### What the exercise asks:
Work out how many lines of the material contain the string "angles"; the answer is that number only.

### Material provided:
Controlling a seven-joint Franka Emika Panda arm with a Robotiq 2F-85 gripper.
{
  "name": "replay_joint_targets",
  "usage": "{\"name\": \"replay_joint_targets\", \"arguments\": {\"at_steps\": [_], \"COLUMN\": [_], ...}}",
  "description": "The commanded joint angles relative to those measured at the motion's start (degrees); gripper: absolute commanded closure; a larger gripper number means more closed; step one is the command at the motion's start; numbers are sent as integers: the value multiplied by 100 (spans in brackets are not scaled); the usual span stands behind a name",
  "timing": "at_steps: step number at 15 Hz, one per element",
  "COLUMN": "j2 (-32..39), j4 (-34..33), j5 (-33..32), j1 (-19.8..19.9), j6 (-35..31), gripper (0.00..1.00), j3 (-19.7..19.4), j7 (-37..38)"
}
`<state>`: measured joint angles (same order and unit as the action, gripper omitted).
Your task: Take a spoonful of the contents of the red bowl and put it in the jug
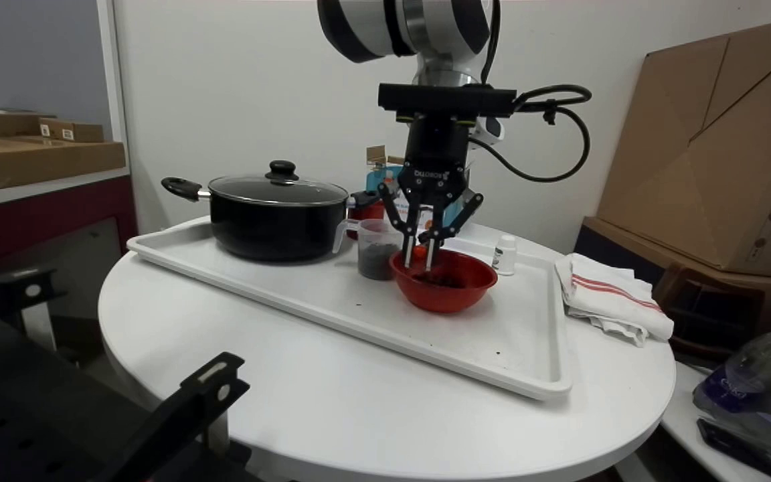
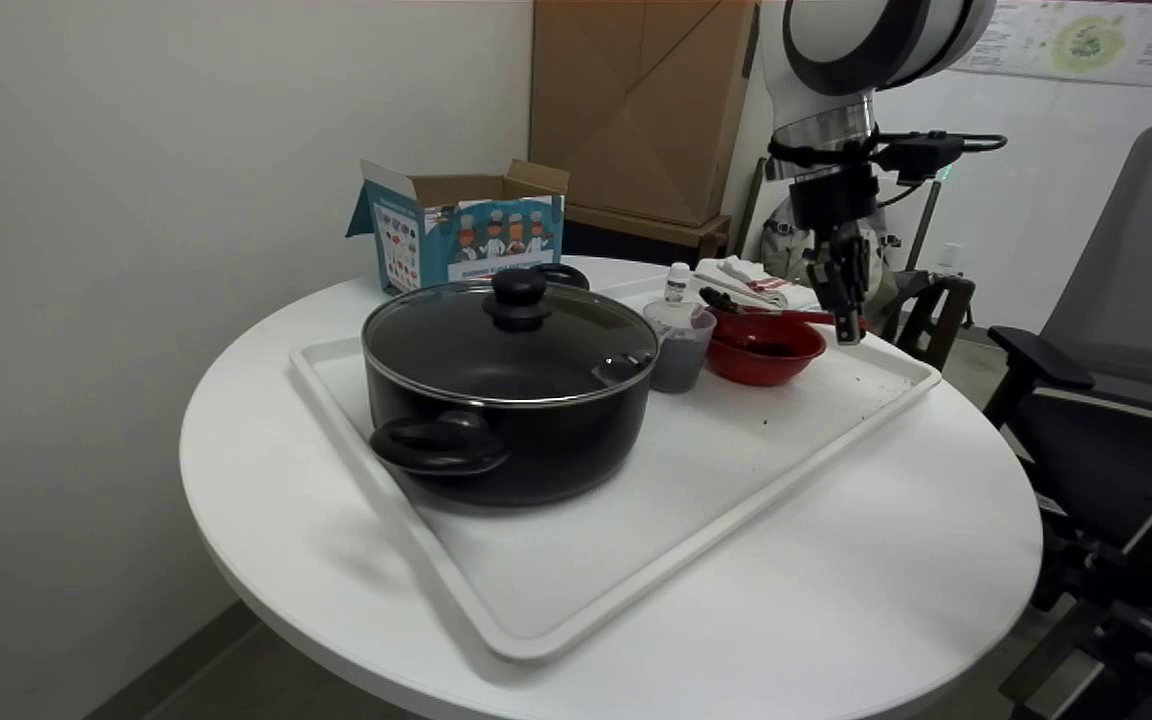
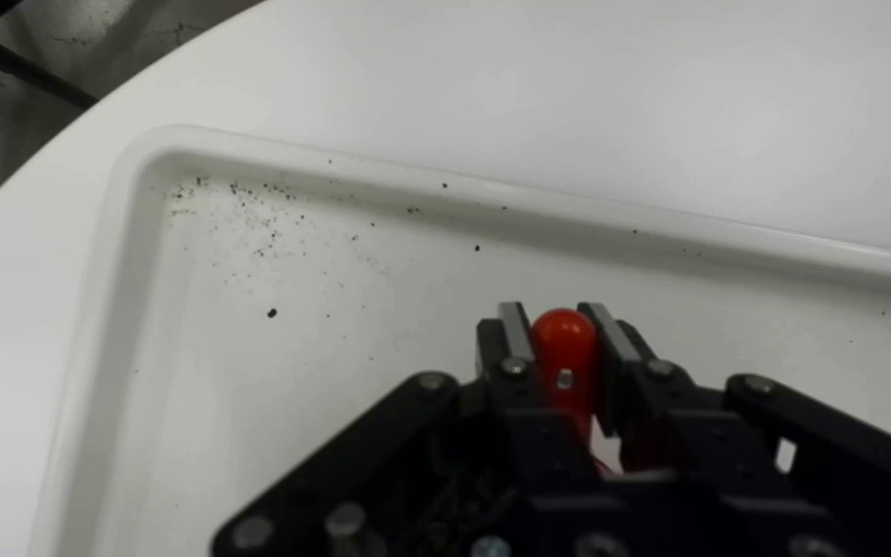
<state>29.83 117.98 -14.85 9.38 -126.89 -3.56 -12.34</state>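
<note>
The red bowl (image 1: 446,298) sits on the tray with dark contents inside; it also shows in an exterior view (image 2: 761,368). The jug (image 1: 377,258) is a small clear cup with a handle and dark grey contents, close beside the bowl (image 2: 678,362). My gripper (image 1: 419,262) is shut on the red handle of a spoon (image 2: 796,316), near its rounded end, seen between the fingers in the wrist view (image 3: 564,340). The spoon lies nearly level over the bowl. Its dark head, with dark matter on it, is near the bowl's jug side. Whether it touches the rim I cannot tell.
A black lidded pot (image 1: 278,224) stands on the white tray (image 2: 736,530) beside the jug. A small white bottle (image 1: 504,256) stands behind the bowl. A folded towel (image 1: 616,294) lies beside the tray. A teal box (image 2: 476,240) stands behind the pot. Dark specks dot the tray.
</note>
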Motion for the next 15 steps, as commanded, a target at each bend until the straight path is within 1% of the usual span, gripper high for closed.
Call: {"name": "replay_joint_targets", "arguments": {"at_steps": [1, 15], "j2": [-194, -177], "j4": [128, -53], "j5": [70, 4], "j1": [-111, -484], "j6": [-85, 7], "gripper": [91, 91], "j3": [37, 190], "j7": [-120, -80]}}
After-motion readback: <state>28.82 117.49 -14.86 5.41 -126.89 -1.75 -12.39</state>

### Exercise response:
2